THE PROBLEM
Restrict the output to the lines below starting at the one that contains "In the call" and ending at the one that contains "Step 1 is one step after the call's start", and restate them word for word, both ends included.

━━━━━━━━━━━━━━━━━━━━━━━━━━━━━━

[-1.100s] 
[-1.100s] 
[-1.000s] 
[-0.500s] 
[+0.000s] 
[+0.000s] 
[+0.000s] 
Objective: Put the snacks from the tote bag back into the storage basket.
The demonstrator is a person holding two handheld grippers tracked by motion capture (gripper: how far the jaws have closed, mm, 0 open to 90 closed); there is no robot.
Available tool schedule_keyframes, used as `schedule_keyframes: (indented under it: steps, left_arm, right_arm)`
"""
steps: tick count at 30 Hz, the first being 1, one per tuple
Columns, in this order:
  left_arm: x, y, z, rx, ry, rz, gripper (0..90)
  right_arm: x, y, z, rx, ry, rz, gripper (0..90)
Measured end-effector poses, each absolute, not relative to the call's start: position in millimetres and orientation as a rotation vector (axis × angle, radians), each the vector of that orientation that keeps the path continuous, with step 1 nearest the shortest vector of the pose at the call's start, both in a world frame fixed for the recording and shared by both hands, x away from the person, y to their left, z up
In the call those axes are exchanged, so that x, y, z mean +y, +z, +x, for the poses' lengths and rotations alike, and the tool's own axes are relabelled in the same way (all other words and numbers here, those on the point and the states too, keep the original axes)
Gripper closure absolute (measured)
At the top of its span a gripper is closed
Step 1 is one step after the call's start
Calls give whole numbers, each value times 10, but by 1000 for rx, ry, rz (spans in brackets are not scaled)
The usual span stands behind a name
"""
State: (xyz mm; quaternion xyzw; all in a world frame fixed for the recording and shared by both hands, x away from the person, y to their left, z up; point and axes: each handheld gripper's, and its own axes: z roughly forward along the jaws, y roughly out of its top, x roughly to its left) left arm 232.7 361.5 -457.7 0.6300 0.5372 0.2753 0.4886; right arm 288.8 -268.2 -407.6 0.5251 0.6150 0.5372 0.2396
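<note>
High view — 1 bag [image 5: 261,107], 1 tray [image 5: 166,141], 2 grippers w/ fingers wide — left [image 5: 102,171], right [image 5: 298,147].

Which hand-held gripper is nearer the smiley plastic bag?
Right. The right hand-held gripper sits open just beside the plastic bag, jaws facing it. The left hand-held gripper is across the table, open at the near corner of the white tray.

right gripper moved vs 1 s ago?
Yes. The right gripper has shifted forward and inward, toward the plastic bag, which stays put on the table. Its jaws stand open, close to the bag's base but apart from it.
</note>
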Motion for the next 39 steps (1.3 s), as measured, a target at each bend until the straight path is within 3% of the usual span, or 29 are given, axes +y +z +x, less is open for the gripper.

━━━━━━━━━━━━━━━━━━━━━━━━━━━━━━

YOUR SOLUTION
In the call those axes are exchanged, so that x, y, z mean +y, +z, +x, for the poses' lengths and rotations alike, and the tool's own axes are relabelled in the same way (all other words and numbers here, those on the point and the states too, keep the original axes)
Gripper closure absolute (measured)
At the top of its span a gripper is closed
Step 1 is one step after the call's start

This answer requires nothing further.